Temporal changes in global daily median high frequency seismicity as reported by the 185 stations that observed lockdown effects. Percentage changes are expressed relative to a prelockdown baseline. The weekday-weekend difference, the COVID-19 pandemic quieting, and the usual year-end holiday slowdown can be seen. (Created using Inkscape from data in Fig. 4a of Ref. 6.[6] Click for larger image.)


  1. Mysterious humming driving Aucklanders 'bonkers', New Zealand Herald, October 27, 2006.
  2. Stephen Hutcheon, "Mystery humming sound captured," The Sydney Morning Herald, November 17, 2006.
  3. David J. Travis, Andrew M. Carleton, and Ryan G. Lauritsen, "Contrails reduce daily temperature range," Nature, vol. 418, no. 6898 (August 8, 2002), p. 601, https://doi.org/10.1038/418601a.
  4. Elizabeth P. Derryberry, Jennifer N. Phillips, Graham E. Derryberry, Michael J. Blum, and David Luther, "Singing in a silent spring: Birds respond to a half-century soundscape reversion during the COVID-19 shutdown," Science (September 24, 2020, Article eabd5777, DOI: 10.1126/science.abd5777. This is an open access article with a PDF file here.

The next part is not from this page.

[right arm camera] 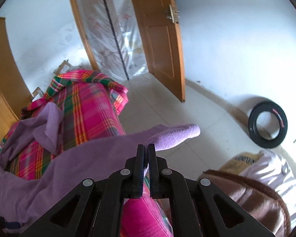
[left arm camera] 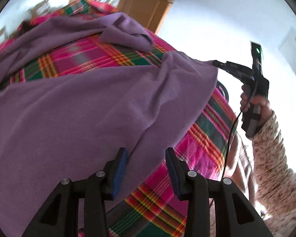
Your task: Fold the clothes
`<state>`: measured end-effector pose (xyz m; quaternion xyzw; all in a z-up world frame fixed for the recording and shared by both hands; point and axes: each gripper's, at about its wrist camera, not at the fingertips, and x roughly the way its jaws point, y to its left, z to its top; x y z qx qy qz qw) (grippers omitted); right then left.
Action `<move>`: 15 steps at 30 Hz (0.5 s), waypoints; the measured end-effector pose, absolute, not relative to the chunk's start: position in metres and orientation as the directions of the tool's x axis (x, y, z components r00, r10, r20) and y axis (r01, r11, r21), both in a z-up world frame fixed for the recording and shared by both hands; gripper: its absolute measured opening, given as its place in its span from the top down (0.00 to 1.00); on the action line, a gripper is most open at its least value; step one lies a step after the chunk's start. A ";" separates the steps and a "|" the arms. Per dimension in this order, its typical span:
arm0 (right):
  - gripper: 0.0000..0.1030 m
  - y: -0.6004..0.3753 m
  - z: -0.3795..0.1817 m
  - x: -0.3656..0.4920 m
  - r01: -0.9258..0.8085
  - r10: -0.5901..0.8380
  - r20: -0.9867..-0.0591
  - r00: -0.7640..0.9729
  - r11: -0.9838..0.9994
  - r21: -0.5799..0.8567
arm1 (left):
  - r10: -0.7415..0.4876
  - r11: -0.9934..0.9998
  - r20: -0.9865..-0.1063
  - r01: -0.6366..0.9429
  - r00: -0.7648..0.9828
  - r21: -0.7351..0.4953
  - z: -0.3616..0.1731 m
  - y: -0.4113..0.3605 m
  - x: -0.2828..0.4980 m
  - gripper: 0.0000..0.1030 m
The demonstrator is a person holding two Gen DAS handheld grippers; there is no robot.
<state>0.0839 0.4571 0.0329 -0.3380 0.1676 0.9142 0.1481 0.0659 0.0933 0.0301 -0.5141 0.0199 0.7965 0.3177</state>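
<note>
A purple fleece garment [left arm camera: 84,106] lies spread over a pink, green and orange plaid cover [left arm camera: 84,59]. My left gripper [left arm camera: 146,154] is open just above the garment's near edge, with nothing between its blue-padded fingers. At the far right of the left wrist view, my right gripper [left arm camera: 216,63] pinches the garment's corner and holds it taut, carried by a hand in a floral sleeve [left arm camera: 270,148]. In the right wrist view my right gripper [right arm camera: 146,148] is shut on the purple garment [right arm camera: 100,154], and a fuzzy fold [right arm camera: 177,134] sticks out past its tips.
The plaid cover [right arm camera: 92,110] drapes a long raised surface. Beyond it stand an open wooden door [right arm camera: 159,39] and a doorway hung with plastic sheet [right arm camera: 112,31]. A black tyre [right arm camera: 267,124] leans on the wall. Brown and white clothes [right arm camera: 256,189] lie at lower right on the tiled floor [right arm camera: 157,106].
</note>
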 end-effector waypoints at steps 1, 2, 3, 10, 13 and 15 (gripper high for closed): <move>0.96 0.458 0.032 0.087 -0.391 0.159 -0.665 -0.729 -0.895 0.215 | 0.482 -0.793 -0.835 -0.539 -0.266 -0.286 0.030 0.097 0.069 0.60; 0.96 0.459 0.032 0.089 -0.397 0.161 -0.662 -0.732 -0.890 0.222 | 0.477 -0.789 -0.839 -0.547 -0.262 -0.278 0.029 0.100 0.071 0.60; 0.96 0.460 0.033 0.092 -0.402 0.164 -0.657 -0.735 -0.887 0.228 | 0.472 -0.787 -0.843 -0.553 -0.258 -0.272 0.029 0.102 0.072 0.59; 0.96 0.464 0.039 0.099 -0.414 0.167 -0.638 -0.752 -0.873 0.260 | 0.414 -0.779 -0.864 -0.603 -0.286 -0.174 0.024 0.130 0.082 0.59; 0.96 0.463 0.039 0.100 -0.417 0.171 -0.645 -0.745 -0.874 0.249 | 0.398 -0.775 -0.864 -0.617 -0.308 -0.137 0.023 0.137 0.082 0.57; 0.96 0.465 0.037 0.100 -0.426 0.169 -0.655 -0.737 -0.868 0.256 | 0.375 -0.777 -0.868 -0.621 -0.327 -0.102 0.022 0.142 0.082 0.57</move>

  5. Carrie Arnold, "When the pandemic quieted San Francisco, these birds could hear each other sing," National Geographic, September 24, 2020.
  6. Thomas Lecocq, et al., "Global quieting of high-frequency seismic noise due to COVID-19 pandemic lockdown measures," Science, vol. 369, no. 6509 (September 11, 2020), pp. 1338-1343, DOI: 10.1126/science.abd2438. This is an open access article with a PDF file here.
  7. Marine A. Denolle and Tarje Nissen-Meyer, "Perspective - Seismology, Quiet Anthropocene, quiet Earth," Science, vol. 369, no. 6509 (September 11, 2020), pp. 1299-1300, DOI: 10.1126/science.abd8358.